#### Information given ####

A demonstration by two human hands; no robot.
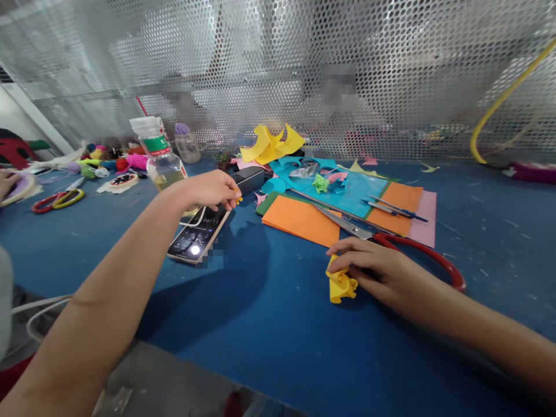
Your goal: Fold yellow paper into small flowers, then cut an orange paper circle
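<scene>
My left hand is pinched on a small yellow scrap, of which only a bit shows past the fingertips. It is held above a lit phone, close to a dark box-shaped object. Low over the blue table, my right hand has its thumb and fingers closed on a curled yellow paper flower. Behind that hand lie large scissors with red handles, their blades resting by a stack of orange paper.
Blue paper, tweezers and yellow offcuts lie at the back. A bottle of yellowish liquid stands left, beyond my forearm. Further left are scissors, yarn and another person's hand. Perforated metal borders the table.
</scene>
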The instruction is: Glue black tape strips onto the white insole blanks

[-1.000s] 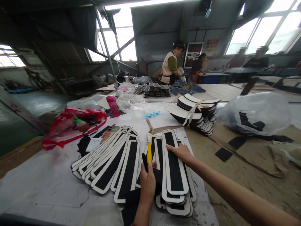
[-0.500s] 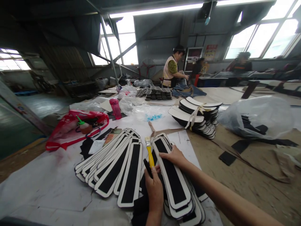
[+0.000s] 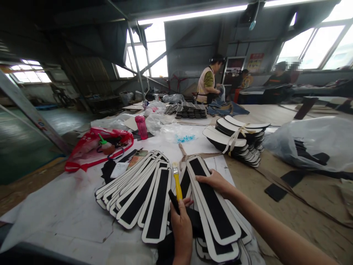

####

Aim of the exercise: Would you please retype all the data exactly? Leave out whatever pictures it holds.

Result of the task:
A demonstration by two human hands; no robot.
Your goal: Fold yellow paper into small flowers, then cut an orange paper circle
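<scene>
My left hand is pinched on a small yellow scrap, of which only a bit shows past the fingertips. It is held above a lit phone, close to a dark box-shaped object. Low over the blue table, my right hand has its thumb and fingers closed on a curled yellow paper flower. Behind that hand lie large scissors with red handles, their blades resting by a stack of orange paper.
Blue paper, tweezers and yellow offcuts lie at the back. A bottle of yellowish liquid stands left, beyond my forearm. Further left are scissors, yarn and another person's hand. Perforated metal borders the table.
</scene>
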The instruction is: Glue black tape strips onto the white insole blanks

[-1.000s] 
[-0.500s] 
[+0.000s] 

There is no more output for this exercise.